Exercise: Give only the number of lines in the data that include the string "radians".

Data entries
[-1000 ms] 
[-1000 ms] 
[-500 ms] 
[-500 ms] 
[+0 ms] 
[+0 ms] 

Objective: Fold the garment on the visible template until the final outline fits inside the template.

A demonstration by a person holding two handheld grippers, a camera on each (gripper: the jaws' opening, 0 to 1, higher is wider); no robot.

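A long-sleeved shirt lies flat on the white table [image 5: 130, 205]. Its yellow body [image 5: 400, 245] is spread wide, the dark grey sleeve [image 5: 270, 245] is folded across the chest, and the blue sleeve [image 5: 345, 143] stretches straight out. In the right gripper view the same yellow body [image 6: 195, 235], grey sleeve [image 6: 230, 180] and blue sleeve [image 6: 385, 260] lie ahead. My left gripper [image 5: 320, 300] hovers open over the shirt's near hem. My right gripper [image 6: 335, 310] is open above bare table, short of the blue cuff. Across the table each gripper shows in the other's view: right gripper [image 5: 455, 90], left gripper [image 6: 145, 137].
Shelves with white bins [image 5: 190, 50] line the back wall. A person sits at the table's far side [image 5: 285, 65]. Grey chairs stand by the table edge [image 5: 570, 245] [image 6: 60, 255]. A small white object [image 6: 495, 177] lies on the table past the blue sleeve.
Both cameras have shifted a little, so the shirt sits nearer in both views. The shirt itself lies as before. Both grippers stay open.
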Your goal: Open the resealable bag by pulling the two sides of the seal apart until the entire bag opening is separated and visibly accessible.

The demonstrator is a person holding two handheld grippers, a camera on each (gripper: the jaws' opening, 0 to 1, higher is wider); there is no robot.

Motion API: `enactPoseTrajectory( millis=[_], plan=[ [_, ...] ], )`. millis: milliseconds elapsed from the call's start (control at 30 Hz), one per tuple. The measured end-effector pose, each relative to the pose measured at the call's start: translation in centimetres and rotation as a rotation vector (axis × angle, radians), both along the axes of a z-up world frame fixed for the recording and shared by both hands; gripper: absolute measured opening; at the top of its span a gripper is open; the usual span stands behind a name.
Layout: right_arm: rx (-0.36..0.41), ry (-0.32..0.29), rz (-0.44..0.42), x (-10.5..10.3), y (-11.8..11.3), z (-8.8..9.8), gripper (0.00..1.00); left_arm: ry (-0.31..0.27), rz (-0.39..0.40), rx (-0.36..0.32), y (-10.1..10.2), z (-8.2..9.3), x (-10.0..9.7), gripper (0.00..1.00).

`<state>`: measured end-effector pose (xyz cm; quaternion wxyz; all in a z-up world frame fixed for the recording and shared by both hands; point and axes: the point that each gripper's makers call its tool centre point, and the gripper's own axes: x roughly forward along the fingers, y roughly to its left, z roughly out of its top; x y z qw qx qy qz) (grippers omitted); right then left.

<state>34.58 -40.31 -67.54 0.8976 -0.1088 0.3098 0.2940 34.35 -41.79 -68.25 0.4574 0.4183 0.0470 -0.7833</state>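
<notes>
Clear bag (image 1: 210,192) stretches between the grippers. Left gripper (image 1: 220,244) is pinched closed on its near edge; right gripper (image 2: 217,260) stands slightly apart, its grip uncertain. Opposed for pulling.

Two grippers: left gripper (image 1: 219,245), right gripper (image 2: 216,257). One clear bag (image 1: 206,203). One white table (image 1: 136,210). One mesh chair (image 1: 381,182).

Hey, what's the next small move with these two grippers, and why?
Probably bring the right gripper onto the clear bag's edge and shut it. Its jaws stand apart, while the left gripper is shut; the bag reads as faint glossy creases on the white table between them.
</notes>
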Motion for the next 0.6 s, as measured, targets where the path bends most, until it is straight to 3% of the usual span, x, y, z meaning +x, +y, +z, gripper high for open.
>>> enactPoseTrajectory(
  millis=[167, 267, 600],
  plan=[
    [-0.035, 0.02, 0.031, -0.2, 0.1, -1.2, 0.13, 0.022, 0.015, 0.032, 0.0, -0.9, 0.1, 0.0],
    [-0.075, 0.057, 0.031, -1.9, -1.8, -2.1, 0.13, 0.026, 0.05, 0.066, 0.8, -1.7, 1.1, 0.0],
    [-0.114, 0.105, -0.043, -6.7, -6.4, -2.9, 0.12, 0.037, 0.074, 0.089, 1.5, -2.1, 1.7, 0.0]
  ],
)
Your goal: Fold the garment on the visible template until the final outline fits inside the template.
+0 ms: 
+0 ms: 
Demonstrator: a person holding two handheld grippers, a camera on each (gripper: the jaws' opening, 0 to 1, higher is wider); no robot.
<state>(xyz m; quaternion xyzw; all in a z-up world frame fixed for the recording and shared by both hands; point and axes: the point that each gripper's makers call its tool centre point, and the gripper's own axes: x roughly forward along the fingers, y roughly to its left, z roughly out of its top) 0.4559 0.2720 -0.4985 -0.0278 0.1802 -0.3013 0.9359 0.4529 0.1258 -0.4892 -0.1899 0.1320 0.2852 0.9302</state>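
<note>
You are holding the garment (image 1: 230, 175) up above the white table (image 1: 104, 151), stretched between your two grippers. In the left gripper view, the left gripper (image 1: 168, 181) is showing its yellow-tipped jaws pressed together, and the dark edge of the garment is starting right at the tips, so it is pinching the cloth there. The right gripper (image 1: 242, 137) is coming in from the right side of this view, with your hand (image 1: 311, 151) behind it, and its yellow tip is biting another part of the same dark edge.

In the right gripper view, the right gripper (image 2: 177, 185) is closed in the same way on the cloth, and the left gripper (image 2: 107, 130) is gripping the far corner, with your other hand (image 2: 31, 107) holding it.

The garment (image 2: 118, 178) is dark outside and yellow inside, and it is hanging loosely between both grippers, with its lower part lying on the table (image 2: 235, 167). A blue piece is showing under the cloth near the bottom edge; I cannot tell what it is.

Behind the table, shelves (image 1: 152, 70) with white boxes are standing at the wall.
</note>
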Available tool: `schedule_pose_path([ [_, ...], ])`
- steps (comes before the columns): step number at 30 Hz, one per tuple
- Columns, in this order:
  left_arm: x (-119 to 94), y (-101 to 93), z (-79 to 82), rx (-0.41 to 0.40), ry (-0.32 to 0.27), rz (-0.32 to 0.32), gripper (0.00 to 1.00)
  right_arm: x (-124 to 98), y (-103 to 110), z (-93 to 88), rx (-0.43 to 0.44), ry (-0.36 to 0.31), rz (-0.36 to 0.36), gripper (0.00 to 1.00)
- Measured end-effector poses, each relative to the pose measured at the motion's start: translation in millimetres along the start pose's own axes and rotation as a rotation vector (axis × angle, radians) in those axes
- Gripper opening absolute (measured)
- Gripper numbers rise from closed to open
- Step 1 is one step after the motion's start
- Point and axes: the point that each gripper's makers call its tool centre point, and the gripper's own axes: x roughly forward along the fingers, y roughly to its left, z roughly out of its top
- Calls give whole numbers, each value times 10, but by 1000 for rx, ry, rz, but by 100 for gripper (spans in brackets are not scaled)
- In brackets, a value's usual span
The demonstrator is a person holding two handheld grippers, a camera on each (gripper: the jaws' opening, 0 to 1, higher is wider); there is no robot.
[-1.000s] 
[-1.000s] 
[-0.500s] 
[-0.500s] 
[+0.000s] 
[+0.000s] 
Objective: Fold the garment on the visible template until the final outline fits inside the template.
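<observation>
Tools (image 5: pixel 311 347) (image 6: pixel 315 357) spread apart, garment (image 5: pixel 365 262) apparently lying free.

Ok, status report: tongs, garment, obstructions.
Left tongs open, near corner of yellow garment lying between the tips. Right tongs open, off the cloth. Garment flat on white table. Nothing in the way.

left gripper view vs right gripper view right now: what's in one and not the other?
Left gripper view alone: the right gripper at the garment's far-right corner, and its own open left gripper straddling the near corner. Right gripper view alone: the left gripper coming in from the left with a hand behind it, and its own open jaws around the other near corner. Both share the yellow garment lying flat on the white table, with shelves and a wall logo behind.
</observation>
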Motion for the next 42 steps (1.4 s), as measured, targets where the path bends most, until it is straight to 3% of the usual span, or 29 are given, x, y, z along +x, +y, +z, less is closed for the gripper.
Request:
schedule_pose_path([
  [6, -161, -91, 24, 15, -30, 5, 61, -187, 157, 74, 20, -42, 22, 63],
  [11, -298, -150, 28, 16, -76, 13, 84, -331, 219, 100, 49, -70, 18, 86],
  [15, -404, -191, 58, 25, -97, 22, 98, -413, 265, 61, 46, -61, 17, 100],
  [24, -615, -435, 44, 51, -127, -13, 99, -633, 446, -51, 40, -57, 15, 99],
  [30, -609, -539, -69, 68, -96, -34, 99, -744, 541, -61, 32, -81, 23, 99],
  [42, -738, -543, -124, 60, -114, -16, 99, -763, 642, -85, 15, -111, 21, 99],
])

Answer section: 2